# Getting Texts

We are first going to experiment with loading a plain text into memory from the [Gutenberg Project](http://gutenberg.org), an online library with tens of thousands of free texts in different languages and formats. We can Google something like python3 read from url to discover pages like https://docs.python.org/3/howto/urllib2.html that explain the basics of reading content.

In [2]:
import urllib.request
poeUrl = "http://www.gutenberg.org/files/2147/2147-0.txt"
poeString = urllib.request.urlopen(poeUrl).read().decode().strip()
print("This string has", len(poeString), "characters")

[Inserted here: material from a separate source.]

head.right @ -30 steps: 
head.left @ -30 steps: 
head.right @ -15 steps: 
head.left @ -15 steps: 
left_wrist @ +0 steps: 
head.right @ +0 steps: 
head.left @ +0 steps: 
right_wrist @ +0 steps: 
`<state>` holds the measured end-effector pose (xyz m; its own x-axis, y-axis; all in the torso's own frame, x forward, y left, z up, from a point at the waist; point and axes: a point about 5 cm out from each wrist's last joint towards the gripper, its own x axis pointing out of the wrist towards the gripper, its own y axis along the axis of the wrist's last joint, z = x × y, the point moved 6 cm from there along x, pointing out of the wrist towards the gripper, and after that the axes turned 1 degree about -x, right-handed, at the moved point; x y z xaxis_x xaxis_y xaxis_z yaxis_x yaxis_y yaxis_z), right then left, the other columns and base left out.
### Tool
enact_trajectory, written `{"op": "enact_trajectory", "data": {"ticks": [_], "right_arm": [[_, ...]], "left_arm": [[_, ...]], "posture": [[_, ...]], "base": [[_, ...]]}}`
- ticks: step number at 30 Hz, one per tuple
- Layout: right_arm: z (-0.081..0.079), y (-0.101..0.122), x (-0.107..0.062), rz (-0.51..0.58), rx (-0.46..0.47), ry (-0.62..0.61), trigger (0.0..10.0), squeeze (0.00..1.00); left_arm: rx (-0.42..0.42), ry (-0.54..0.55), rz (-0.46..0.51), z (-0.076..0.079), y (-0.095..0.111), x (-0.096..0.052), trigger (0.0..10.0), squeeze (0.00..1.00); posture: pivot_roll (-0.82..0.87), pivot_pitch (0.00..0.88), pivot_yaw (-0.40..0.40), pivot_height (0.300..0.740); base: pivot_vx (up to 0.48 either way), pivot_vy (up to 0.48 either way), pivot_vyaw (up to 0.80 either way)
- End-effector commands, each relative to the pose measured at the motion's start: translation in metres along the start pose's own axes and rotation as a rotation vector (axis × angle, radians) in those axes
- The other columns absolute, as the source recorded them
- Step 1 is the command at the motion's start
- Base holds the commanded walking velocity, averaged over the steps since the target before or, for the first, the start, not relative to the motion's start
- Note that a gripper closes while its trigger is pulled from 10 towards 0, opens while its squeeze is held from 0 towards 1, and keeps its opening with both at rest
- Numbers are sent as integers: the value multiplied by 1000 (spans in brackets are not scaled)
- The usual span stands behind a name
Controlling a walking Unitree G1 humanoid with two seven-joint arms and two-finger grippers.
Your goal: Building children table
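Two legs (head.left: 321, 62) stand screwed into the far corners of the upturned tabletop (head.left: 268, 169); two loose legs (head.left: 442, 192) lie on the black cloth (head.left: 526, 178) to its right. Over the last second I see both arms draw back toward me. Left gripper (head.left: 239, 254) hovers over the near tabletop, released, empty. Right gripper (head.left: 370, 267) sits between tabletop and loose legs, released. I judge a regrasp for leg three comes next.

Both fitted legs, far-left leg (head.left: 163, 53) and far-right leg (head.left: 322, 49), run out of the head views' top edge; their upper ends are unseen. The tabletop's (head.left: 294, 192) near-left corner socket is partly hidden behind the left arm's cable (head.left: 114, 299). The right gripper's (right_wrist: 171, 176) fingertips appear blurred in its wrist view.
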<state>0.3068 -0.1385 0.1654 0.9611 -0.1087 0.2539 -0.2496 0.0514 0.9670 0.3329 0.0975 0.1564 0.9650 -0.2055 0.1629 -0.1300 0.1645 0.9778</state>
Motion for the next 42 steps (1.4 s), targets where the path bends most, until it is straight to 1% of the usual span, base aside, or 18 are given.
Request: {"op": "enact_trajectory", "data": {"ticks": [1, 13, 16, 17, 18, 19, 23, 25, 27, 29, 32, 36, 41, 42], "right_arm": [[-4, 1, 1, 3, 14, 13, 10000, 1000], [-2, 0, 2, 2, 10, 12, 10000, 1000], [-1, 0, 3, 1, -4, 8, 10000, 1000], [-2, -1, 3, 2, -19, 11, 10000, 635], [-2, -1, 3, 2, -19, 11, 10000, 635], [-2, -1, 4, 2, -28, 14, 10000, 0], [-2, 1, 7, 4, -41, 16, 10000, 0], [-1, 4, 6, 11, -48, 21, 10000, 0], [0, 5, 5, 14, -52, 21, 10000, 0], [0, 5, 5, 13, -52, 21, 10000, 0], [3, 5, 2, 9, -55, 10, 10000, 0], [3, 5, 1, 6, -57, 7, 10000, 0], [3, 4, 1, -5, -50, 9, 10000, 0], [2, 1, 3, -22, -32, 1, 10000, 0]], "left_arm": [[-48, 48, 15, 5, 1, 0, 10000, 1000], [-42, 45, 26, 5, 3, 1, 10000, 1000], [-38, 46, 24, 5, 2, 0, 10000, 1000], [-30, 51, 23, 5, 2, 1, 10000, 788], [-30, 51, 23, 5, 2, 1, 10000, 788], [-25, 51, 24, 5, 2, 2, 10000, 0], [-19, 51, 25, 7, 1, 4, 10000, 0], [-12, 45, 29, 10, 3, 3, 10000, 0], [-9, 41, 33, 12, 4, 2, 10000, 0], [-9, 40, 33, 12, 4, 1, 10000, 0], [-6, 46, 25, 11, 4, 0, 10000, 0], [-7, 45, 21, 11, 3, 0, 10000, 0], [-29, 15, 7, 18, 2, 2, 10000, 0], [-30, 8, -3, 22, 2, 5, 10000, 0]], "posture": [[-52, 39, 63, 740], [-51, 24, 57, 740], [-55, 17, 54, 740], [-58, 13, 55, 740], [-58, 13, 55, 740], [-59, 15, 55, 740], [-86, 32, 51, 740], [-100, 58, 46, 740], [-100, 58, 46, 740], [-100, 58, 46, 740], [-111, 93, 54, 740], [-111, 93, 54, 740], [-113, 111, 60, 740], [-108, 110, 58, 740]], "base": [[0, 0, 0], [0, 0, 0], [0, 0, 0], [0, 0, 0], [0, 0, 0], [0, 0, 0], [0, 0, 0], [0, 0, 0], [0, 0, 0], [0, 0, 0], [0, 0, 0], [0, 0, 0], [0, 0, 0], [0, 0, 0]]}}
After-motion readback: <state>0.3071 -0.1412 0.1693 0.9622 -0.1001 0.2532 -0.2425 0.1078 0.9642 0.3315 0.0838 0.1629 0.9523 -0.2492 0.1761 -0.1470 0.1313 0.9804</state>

This string has 550321 characters


In [3]:
poeStringLen = len(poeString)
poeStringLenFormatted = "{:,}".format(poeStringLen) # format mini-language
print("This string has", poeStringLenFormatted, "characters")

This string has 550,321 characters


In [4]:
poeString[:25]

"Project Gutenberg's The W"

In [5]:
print("First character:", poeString[0])
print("Last character", poeString[-1])
print("First 25 characters:", poeString[:25])
print("Last 25 characters:", poeString[-25:])
print("Characters 8 to 25:", poeString[8:30])

First character: P
Last character .
First 25 characters: Project Gutenberg's The W
Last 25 characters: to hear about new eBooks.
Characters 8 to 25: Gutenberg's The Works 


In [6]:
print("Occurrences of 'corpse':", poeString.count("corpse"))


Occurrences of 'corpse': 65


In [7]:
print("Occurrences of 'corpse':", poeString.count("corpse"))
print("Occurrences of 'corps':", poeString.count("corpse"))
print("Occurrences of 'Corpse':", poeString.count("Corpse"))

Occurrences of 'corpse': 65
Occurrences of 'corps': 65
Occurrences of 'Corpse': 0


In [8]:

print("Occurrences of 'CORPSE':", poeString.upper().count("CORPSE"))

Occurrences of 'CORPSE': 65


In [9]:
firstCorpus = poeString.find("corpse") # the index position of the first occurrence of "corpse"
context = 30 # number of characters to show on either side of the index position
print(poeString[firstCorpus-context : firstCorpus+context])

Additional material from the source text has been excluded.